Greenbriar Equity Group launched a sixth industrial-focused buyout offering, as private equity GPs continue to grapple with fundraising challenges.
Greenbriar Equity Fund VI is targeting $2.75 billion, according to materials prepared for Arkansas Teacher Retirement System. The vehicle’s hard-cap is $3.25 billion.
A first close is expected next month and a final close in January. Evercore is the placement agent.
Fundraising has become tougher for GPs due to a crowded marketplace and supply curbs erected by overallocated LPs. This is borne out in Buyouts data, which showed US funds securing almost $255 billion in the first half, down 18 percent from a year earlier.
Greenbriar’s Fund VI arrives more than a year after the close of its predecessor at $1.68 billion. In 2021’s robust market, Fund V did especially well, with the firm hiking the target to $1.6 billion from $1 billion, Buyouts reported. It finished at double the size of Fund IV.
Despite the onset of challenges since then, Greenbriar appears to have similar aspirations for its latest flagship offering. If Fund VI reaches the hard-cap, it will be 93 percent larger than Fund V.
Greenbriar was founded in 1999 by Joel Beckman (who has retired), Gerald Greenwald and Reginald Jones. It carved out a specialization in advanced manufacturing and supply chain and business services, where competition from other PE firms is relatively limited.

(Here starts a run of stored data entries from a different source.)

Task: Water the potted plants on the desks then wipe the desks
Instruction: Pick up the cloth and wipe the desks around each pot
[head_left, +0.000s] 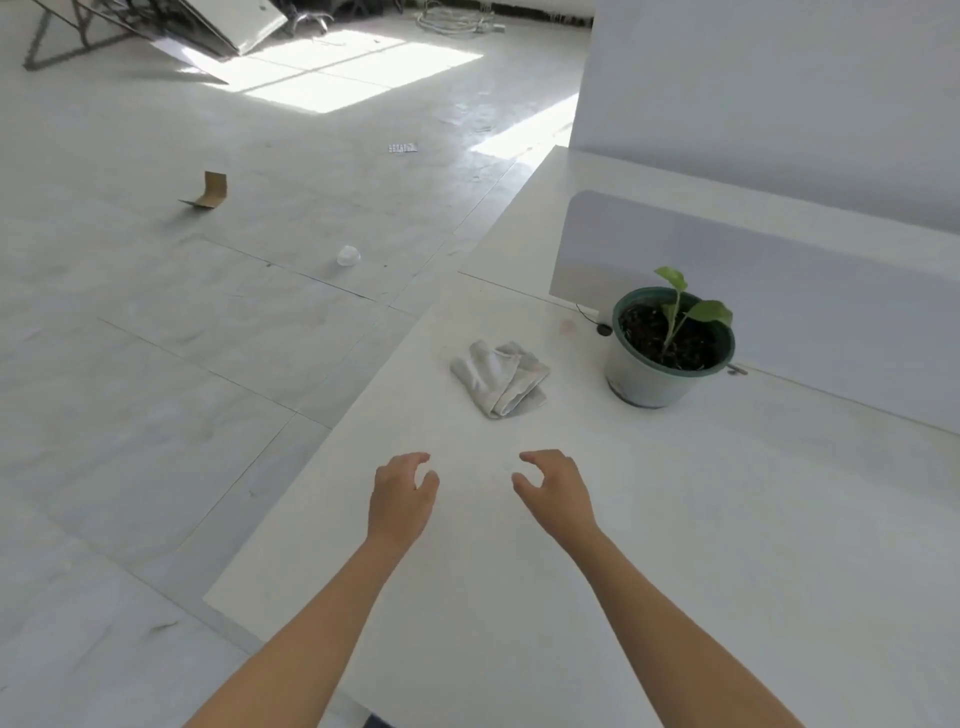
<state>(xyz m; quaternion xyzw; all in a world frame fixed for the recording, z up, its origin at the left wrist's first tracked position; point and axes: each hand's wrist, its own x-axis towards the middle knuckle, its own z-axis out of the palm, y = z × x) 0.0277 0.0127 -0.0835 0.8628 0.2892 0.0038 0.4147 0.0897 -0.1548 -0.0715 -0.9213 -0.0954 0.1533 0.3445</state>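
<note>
Left hand (402, 493), loosely curled, empty. Crumpled cloth (501, 376) lies on the desk (519, 597) at 1 o'clock from it and at 11 o'clock from the right hand (553, 491), likewise loosely curled, empty. Potted plant (670, 348) stands at 2 o'clock, well apart from both hands.

**Person's body, head view.** We see two arms at the lower edge: the left forearm (322, 623) at about 7 o'clock and the right forearm (665, 613) at about 5 o'clock. Both are uncovered from the frame edge up to the wrist, and each tapers towards the wrist. The left hand (402, 493) and right hand (553, 488) are likewise bare. On each we distinguish a thumb and rounded fingers (415, 458); the nails are too blurred to describe. At 6 o'clock, between the forearms, a small dark blue patch (375, 721) shows. We cannot tell whether it is clothing.
</note>
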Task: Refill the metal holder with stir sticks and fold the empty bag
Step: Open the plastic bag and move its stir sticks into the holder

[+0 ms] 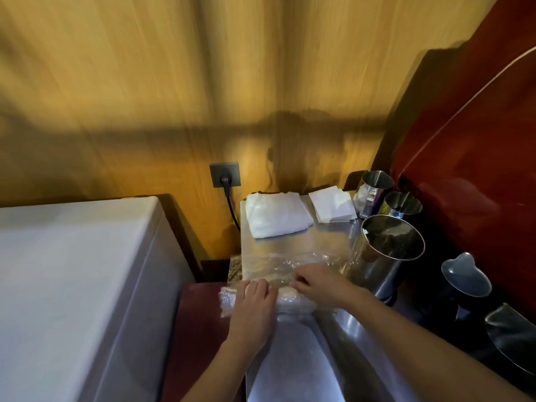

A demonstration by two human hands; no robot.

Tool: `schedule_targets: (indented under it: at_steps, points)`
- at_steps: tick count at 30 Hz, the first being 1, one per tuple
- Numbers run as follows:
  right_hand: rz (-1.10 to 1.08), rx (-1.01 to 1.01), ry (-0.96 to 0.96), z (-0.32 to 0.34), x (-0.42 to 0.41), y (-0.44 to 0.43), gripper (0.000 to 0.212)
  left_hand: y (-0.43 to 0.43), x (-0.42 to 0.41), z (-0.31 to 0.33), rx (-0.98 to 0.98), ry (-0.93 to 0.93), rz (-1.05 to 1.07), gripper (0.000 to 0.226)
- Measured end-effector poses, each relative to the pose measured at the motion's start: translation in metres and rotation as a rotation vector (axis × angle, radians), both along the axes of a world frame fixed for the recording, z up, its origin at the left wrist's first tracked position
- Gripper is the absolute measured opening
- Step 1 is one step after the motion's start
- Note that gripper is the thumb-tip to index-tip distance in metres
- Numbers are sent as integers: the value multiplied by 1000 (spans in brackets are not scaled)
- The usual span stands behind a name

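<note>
A clear, crinkled plastic bag (278,266) lies flat on the shiny metal counter (293,358), its near part doubled over. My left hand (253,303) presses palm-down on the bag's near left part. My right hand (317,282) pinches the bag's plastic near its middle with the fingertips. A tall round metal holder (388,250) stands just right of the bag, its inside dark; whether sticks are in it I cannot tell.
A folded white cloth (277,214) and a stack of white napkins (332,206) lie at the counter's back. Two smaller metal cups (377,188) stand behind the holder; dark pitchers (465,281) line the right. A white appliance (72,285) fills the left.
</note>
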State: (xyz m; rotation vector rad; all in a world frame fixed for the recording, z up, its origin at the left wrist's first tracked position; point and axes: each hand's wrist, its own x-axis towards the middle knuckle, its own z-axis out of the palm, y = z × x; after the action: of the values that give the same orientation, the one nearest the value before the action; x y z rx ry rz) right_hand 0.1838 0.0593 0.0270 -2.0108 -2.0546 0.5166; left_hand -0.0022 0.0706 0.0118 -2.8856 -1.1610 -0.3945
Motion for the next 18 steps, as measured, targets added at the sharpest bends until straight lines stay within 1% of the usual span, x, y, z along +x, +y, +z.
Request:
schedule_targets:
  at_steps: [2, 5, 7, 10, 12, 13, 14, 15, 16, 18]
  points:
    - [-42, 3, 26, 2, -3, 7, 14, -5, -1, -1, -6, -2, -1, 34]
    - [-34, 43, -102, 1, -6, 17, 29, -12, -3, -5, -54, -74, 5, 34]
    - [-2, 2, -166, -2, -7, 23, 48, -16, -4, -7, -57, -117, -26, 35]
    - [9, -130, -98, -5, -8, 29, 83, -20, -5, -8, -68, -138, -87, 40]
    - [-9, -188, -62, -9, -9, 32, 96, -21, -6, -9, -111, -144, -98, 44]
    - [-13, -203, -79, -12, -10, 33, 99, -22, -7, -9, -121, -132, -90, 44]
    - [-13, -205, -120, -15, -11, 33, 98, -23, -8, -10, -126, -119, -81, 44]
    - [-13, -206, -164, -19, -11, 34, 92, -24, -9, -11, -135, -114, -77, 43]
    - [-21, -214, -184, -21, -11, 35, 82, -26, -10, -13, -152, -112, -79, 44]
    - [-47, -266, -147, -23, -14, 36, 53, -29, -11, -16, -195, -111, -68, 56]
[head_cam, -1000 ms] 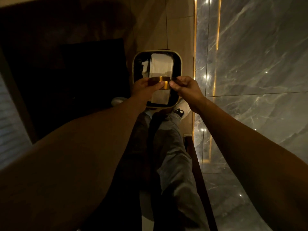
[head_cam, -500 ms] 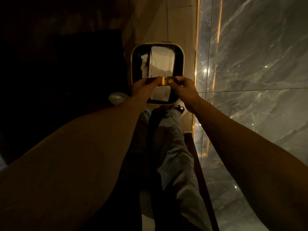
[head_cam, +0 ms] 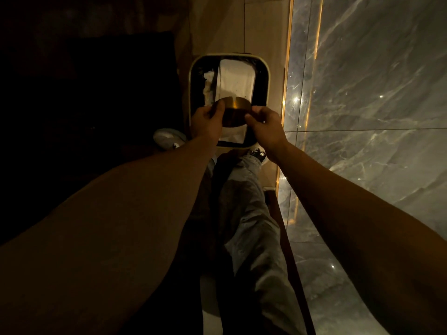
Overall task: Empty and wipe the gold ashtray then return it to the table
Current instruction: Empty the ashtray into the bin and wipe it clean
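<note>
Both hands, left hand (head_cam: 208, 122) and right hand (head_cam: 265, 122), grasping gold ashtray (head_cam: 234, 111) over trash bin (head_cam: 192, 68), upper centre; emptying underway, wipe and return pending

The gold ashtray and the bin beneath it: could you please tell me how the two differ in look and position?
The gold ashtray is small, round and shiny metal; the bin is larger, a rounded rectangle with a pale rim and dark inside. The ashtray is held in the air between the left hand and right hand; the bin stands on the floor. White paper lies in the bin; whether anything is in the ashtray cannot be told. Both are open containers.
</note>
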Demonstrator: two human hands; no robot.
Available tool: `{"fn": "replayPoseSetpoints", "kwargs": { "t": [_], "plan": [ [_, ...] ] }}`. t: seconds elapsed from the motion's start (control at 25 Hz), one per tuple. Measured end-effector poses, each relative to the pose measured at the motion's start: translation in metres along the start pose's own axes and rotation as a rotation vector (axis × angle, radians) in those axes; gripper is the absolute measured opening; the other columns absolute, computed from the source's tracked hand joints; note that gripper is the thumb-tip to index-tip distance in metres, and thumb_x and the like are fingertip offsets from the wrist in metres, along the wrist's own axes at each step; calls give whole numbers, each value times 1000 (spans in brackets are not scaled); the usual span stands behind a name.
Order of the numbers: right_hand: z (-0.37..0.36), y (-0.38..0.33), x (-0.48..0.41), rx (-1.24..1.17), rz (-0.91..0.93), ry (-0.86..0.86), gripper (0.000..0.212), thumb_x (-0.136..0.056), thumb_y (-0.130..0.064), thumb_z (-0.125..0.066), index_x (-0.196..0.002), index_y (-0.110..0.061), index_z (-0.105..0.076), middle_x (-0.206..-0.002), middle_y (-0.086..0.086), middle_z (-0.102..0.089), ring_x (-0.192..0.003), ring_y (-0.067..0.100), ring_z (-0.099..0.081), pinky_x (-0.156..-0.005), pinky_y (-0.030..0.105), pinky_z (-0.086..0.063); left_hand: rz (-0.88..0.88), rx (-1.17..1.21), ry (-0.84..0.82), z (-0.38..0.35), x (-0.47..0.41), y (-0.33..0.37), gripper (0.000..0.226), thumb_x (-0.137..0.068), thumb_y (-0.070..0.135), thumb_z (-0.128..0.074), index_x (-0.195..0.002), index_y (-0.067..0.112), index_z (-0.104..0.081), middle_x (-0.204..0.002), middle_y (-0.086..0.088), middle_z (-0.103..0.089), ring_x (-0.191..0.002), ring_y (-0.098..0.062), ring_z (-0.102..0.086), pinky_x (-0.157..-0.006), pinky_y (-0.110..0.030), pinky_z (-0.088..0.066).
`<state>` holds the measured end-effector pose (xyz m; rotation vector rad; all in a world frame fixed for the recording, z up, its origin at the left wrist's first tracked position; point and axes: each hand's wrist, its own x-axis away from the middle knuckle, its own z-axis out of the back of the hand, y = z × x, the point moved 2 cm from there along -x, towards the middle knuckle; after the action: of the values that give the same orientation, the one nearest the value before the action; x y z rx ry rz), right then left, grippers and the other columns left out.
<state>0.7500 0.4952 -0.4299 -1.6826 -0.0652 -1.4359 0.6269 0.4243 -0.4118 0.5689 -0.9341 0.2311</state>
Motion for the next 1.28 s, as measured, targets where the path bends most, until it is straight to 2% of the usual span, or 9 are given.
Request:
{"fn": "replayPoseSetpoints", "kwargs": {
  "t": [0.24, 0.44, 0.52, 0.64, 0.76, 0.92, 1.08, 1.2, 1.28],
  "plan": [
    [-2, -5, -3, 27, 37, -12, 28, -93, -7, -51, -120, -5, -59, -116, 14, -65, -106, 19, -59, -88, 24, -48, -70, -98, -47, 1, -2, 4, 36, -99, 29, -49, -130, 12, -58, -129, -13, -62, -121, -28, -57, -102, -39, -47],
    [-2, -10, -7, 30, 49, -28, 25, -92, -7, -53, -115, -3, -63, -109, 10, -68, -99, 13, -63, -83, 18, -48, -111, -107, -89, -3, -2, -1, 55, -89, 12, -64, -141, 20, -45, -139, -13, -54, -129, -28, -51, -107, -44, -46],
    [1, -14, -5, 29, 54, -27, 23, -92, -9, -56, -113, -4, -63, -100, 3, -67, -90, 5, -62, -79, 14, -48, -147, -170, -126, -4, -3, -1, 69, -81, 11, -74, -142, 20, -43, -141, -14, -51, -129, -29, -50, -107, -39, -45],
    [3, -20, -1, 14, 64, -23, 22, -91, -4, -53, -111, -3, -63, -86, -7, -61, -81, 0, -56, -73, 11, -45, -205, -361, -173, -8, -2, 1, 88, -75, 13, -79, -148, 20, -32, -146, -16, -38, -133, -31, -44, -102, -21, -39],
    [4, -22, -1, 2, 57, -32, 21, -91, -2, -51, -108, -5, -63, -84, -8, -59, -82, 5, -57, -76, 19, -47, -285, -482, -134, -9, 1, 4, 105, -67, 17, -85, -152, 21, -24, -147, -15, -29, -135, -31, -40, -109, -36, -39],
    [5, -29, -4, 7, 46, -30, 21, -89, 2, -51, -103, -3, -65, -83, -6, -59, -84, 8, -56, -83, 28, -49, -431, -628, -122, -6, -1, 4, 112, -63, 30, -87, -152, 13, -21, -155, -12, -22, -138, -34, -34, -111, -44, -38],
    [8, -34, -6, -24, 15, -61, 23, -88, 2, -51, -86, -16, -64, -85, 0, -63, -88, 16, -60, -85, 33, -51, -533, -710, -105, -2, -4, 4, 115, -63, 31, -86, -154, 16, -17, -155, -14, -22, -140, -36, -32, -108, -51, -39],
    [12, -34, -7, 5, 6, -62, 20, -88, -1, -52, -99, -9, -66, -93, 7, -65, -90, 19, -62, -83, 34, -51, -598, -748, -104, 0, -6, 5, 114, -66, 28, -85, -155, 27, -13, -153, -14, -24, -138, -35, -35, -103, -50, -44],
    [14, -35, -6, 22, 17, -63, 21, -89, -3, -54, -106, -10, -65, -91, 0, -64, -88, 14, -61, -81, 28, -52, -628, -779, -100, 0, -5, 8, 112, -64, 29, -86, -153, 29, -17, -149, -14, -27, -135, -34, -37, -101, -49, -44]
  ]
}}
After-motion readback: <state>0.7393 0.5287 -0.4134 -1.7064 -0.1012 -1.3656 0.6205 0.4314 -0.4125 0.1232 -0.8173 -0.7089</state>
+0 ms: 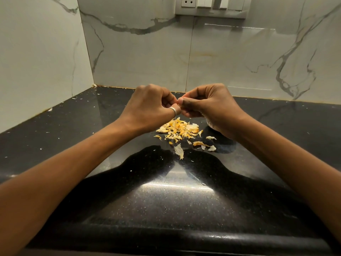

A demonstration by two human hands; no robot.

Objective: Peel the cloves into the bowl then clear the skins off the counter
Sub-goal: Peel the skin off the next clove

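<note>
As left hand [151, 105] pinches clove [181, 105], right hand [212, 107] pinches.

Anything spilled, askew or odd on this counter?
Peeling mess only: garlic skins lie piled on the black counter beneath the left hand and right hand, and small flakes are strewn out to the left wall and back corner. Nothing looks damaged or tipped.

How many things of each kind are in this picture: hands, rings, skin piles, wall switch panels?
Hands: 2, left hand and right hand
Ring: 1, on the left hand
Pile of skins: 1
Switch panel: 1
Clove: hidden in the pinching fingers, uncounted
Total: 5
</note>
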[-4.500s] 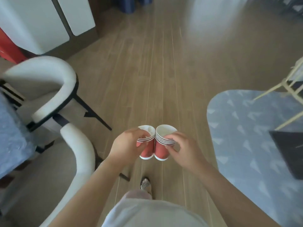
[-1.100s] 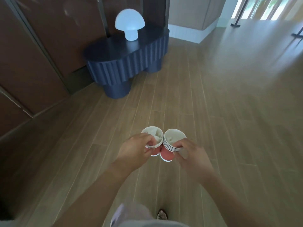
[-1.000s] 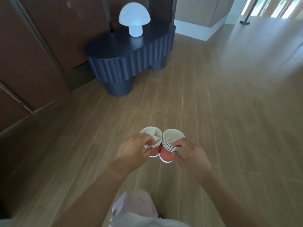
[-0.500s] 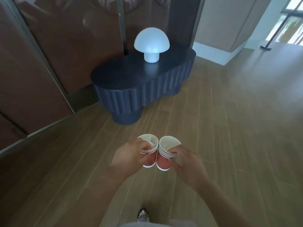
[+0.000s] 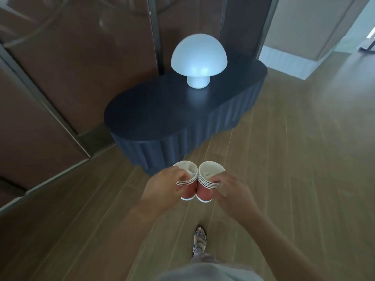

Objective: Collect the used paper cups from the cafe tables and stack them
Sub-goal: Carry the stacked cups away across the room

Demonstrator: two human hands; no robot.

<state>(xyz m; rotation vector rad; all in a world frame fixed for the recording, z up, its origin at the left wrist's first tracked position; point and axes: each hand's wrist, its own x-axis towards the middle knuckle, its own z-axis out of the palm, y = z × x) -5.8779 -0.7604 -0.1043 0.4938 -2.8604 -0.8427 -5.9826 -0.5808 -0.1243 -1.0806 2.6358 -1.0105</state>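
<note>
floor [image 5: 294,159]: wood planks; dark fluted table [image 5: 162,112] ahead, white mushroom lamp [image 5: 198,55] on it
left stack [image 5: 187,181]: red paper cups, white rims, nested; left hand [image 5: 164,189] curled round it
right stack [image 5: 209,176]: same red cups, white rims and base band; right hand [image 5: 233,191] pinches its rims
position: both roughly upright, sides touching, held over floor just short of table

We have one view, a wide-angle camera worn on the head, facing forward and tilted steeply down. The left grip [image 5: 164,189] and right grip [image 5: 233,191] sit close under the lens, just below centre. A sandalled foot [image 5: 200,239] on the wooden floor [image 5: 304,159] lies at 6 o'clock, and the dark table [image 5: 158,112] stands farther off at 12 o'clock.
</note>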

In advanced manufacturing, dealflow is sourced in spaces like aerospace and defense, industrial, rail and vehicle. In supply chain/business services, the focus is on business services, logistics, specialty distribution, transportation and vehicle aftermarket support.
Greenbriar targets market-leading US companies in these subsectors, typically with EBITDA of $20 million to $100 million and values of $200 million to $1 billion, ATRS documents said. Control investments range from $80 million to $300 million.
Post-investment, portfolio companies are assisted by a 40-plus person operating network led by Greenwald.
Fund V was deployed at a rapid pace, with some 60 percent of capital invested as of March, ATRS materials said. Platform investments announced this year include The Facilities Group, a facilities maintenance solutions provider, and JEGS Automotive, an online aftermarket auto parts and accessories retailer and distributor.
In addition, Greenbriar recently sold helicopter mission equipment solutions provider DART Aerospace. The buyer, TransDigm, agreed to pay about $360 million. The firm also sold logistics and transportation services company BDP International to PSA, reportedly for more than $1.5 billion.
Fund VI will maintain the strategy, using the deeper capital pool to build a larger portfolio of 12 to 15 investments.
Performance may give Greenbriar an edge in a difficult fundraising environment. Fund V was as of March earning a 1.5x gross multiple and an 84 percent gross IRR, according to ATRS documents. Fund IV was earning a 4.4x gross multiple and a 76.3 percent gross IRR.
Based in Rye, New York, Greenbriar is led by five managing partners, including Jones, a former Goldman Sachs executive. The others are Niall McComiskey, Jill Raker, Noah Roy and Michael Weiss.
Greenbriar declined to provide a comment on this story.